Work to complete: Go through the listing that follows and write it out exactly. Drop the pictures.

Collected material:

* * *

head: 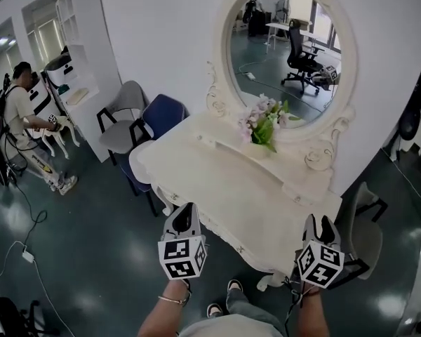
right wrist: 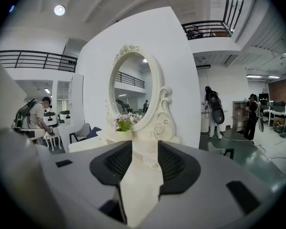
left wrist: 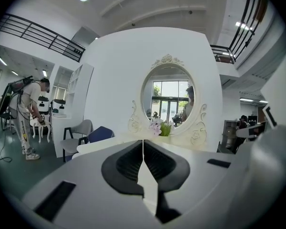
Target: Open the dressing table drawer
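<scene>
Hovering at the table's (head: 224, 188) near edge, both grippers pointed toward 12 o'clock, at the oval mirror (head: 288, 48). The left gripper (head: 185, 216) showed at 7 o'clock of the top's middle, by the near-left curve of the edge. Its own view had its jaws pressed together at the tips, nothing between them (left wrist: 143, 149). The right gripper (head: 320, 225) sat at 5 o'clock, by the near-right corner. Its jaws stood apart, with only the pale table top seen through the gap (right wrist: 144, 151). The two grippers were well apart, and the carved front edge ran bare between them.

The drawer would sit under that front edge, below the top's lip, but no view showed its face. The top itself lay bare up to the flowers (head: 265, 121), which stood at 12 o'clock against the mirror's base.

Two shoes (head: 224, 297) showed on the floor (head: 112, 258) just below the front edge, between the grippers. Dark floor lay open at 7 to 8 o'clock of the table, crossed by a cable (head: 35, 223) farther out at 9 o'clock. A blue chair (head: 160, 116) touched or nearly touched the table's left end at 10 o'clock, with a grey chair (head: 123, 121) just beside it. Another chair (head: 365, 234) stood close off the right end at 3 o'clock. A person (head: 24, 118) stood well apart at 9 o'clock
</scene>
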`<state>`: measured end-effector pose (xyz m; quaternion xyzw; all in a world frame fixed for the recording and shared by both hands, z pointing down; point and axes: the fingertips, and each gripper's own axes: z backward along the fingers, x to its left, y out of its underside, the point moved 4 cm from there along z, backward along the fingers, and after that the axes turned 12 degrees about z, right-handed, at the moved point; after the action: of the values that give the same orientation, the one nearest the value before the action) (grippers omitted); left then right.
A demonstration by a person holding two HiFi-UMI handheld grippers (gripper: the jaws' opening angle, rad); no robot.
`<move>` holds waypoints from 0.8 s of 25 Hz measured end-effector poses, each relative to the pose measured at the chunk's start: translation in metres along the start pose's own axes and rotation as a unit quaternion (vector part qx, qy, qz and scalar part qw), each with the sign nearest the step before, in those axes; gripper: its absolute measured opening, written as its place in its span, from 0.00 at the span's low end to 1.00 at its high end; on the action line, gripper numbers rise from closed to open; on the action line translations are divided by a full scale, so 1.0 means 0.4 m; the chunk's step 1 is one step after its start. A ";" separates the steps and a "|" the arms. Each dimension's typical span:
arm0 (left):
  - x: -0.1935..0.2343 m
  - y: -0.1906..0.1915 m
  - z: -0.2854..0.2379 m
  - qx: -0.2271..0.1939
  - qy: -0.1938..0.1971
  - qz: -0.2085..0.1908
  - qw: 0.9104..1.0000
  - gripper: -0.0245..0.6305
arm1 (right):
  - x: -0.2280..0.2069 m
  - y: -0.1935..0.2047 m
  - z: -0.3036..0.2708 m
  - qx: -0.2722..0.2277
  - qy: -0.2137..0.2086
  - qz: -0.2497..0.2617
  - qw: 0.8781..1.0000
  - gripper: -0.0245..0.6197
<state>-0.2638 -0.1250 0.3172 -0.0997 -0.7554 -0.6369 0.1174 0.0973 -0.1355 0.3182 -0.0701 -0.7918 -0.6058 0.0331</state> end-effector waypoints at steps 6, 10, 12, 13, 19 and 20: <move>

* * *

Problem solution:
head: 
right wrist: 
left wrist: 
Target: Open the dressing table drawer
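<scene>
Hovering at the table's (head: 224, 188) near edge, both grippers pointed toward 12 o'clock, at the oval mirror (head: 288, 48). The left gripper (head: 185, 216) showed at 7 o'clock of the top's middle, by the near-left curve of the edge. Its own view had its jaws pressed together at the tips, nothing between them (left wrist: 143, 149). The right gripper (head: 320, 225) sat at 5 o'clock, by the near-right corner. Its jaws stood apart, with only the pale table top seen through the gap (right wrist: 144, 151). The two grippers were well apart, and the carved front edge ran bare between them.

The drawer would sit under that front edge, below the top's lip, but no view showed its face. The top itself lay bare up to the flowers (head: 265, 121), which stood at 12 o'clock against the mirror's base.

Two shoes (head: 224, 297) showed on the floor (head: 112, 258) just below the front edge, between the grippers. Dark floor lay open at 7 to 8 o'clock of the table, crossed by a cable (head: 35, 223) farther out at 9 o'clock. A blue chair (head: 160, 116) touched or nearly touched the table's left end at 10 o'clock, with a grey chair (head: 123, 121) just beside it. Another chair (head: 365, 234) stood close off the right end at 3 o'clock. A person (head: 24, 118) stood well apart at 9 o'clock
</scene>
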`<state>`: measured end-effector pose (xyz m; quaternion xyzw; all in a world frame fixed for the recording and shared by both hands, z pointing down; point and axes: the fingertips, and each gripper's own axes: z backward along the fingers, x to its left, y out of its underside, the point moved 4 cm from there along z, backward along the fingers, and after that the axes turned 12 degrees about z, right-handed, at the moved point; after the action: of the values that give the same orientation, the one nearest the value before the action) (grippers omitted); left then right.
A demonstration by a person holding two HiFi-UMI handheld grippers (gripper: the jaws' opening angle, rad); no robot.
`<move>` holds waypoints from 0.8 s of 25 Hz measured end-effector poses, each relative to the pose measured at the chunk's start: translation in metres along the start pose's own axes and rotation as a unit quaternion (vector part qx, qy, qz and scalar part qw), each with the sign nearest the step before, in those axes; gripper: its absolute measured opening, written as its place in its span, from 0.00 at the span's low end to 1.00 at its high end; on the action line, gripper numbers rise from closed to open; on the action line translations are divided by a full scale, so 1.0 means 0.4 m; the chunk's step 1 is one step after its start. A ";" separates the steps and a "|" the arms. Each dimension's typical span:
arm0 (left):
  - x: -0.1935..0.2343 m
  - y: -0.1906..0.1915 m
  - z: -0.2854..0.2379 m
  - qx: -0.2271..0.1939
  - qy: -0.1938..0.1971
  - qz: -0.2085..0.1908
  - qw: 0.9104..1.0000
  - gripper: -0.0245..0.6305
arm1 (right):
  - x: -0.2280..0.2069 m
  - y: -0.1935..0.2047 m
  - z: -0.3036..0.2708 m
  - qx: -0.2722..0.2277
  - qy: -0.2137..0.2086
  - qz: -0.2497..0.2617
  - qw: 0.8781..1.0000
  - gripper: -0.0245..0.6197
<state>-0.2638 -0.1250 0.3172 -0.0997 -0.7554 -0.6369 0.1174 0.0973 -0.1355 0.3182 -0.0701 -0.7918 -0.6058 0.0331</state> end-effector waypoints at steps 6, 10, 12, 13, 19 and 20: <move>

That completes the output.